Pour ne pas surcharger la figure on n'a pas indiqué le tracé du décrochement de l'Alpette, qui est d'ailleurs masqué (on peut le voir sur un autre cliché du versant est de la montagne). Noter l'inversion du pendage qui existe, de part et d'autre de cet accident, entre l'extrémité gauche du plateau du Granier (qui appartient au flanc ouest du synclinal Chartreux oriental) et la crête des Rochers de l'Alpe qui se profile en arrière-plan et qui appartient au contraire au flanc oriental du synclinal, décalé vers la droite par le décrochement de l'Alpette (voir plus d'explications sur ces problémes de rejet des décrochements).

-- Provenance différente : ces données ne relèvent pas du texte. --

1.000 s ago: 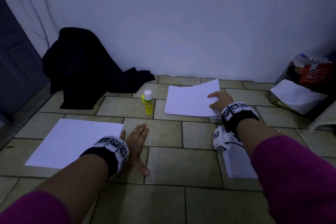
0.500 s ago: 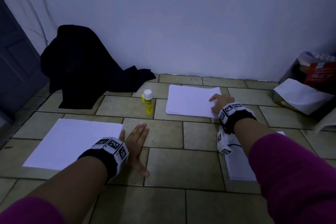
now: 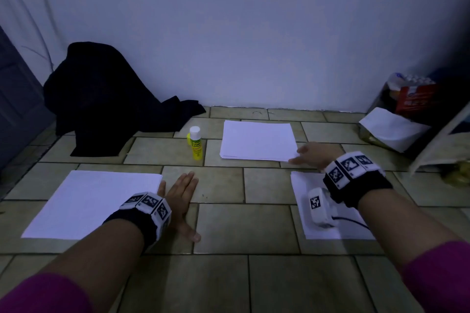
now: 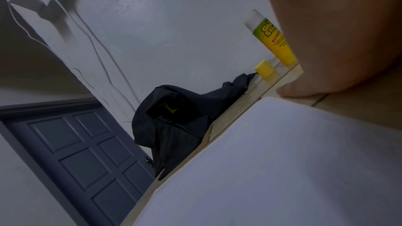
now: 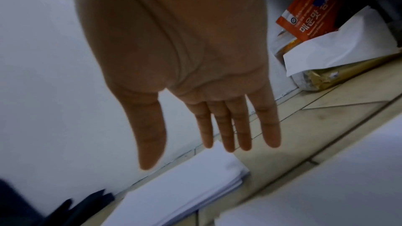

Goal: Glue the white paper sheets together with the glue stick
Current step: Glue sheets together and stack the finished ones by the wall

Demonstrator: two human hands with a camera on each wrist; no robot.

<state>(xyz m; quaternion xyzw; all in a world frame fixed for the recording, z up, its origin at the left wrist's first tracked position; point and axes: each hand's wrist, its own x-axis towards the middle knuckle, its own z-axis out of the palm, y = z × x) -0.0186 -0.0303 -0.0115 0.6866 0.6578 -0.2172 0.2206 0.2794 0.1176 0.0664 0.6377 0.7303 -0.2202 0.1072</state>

Sur le versant Grésivaudan de cette transversale, très septentrionale, de ce synclinal l'Urgonien du flanc oriental du pli a été complètement enlevé par l'érosion qui a ouvert la vallée de l'Isère. Cette différence vis-à-vis de de ce qui s'observe plus au sud, à partir de la Porte de l'Alpette, est due à ce que le rejet dextre du décrochement de l'Alpette (voir la page "col de l'Alpette") a repoussé vers l'est ce tronçon du synclinal, l'exposant plus fortement ainsi à une érosion qui tendait apparemment à régulariser l'alignement des falaises de la rive droite du Grésivaudan.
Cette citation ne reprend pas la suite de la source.